Give the number of lines in the material below that contain the word "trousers", and nothing else.

COLLECTED DATA:
.....
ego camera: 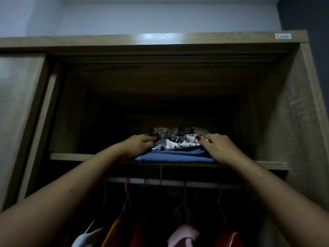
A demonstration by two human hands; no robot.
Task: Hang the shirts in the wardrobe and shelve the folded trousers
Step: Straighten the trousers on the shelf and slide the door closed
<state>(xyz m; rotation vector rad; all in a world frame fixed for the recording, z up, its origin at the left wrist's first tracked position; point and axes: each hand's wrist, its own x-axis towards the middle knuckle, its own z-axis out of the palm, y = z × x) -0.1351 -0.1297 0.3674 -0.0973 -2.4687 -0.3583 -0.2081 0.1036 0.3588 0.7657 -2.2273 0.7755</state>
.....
FINAL ANSWER: 2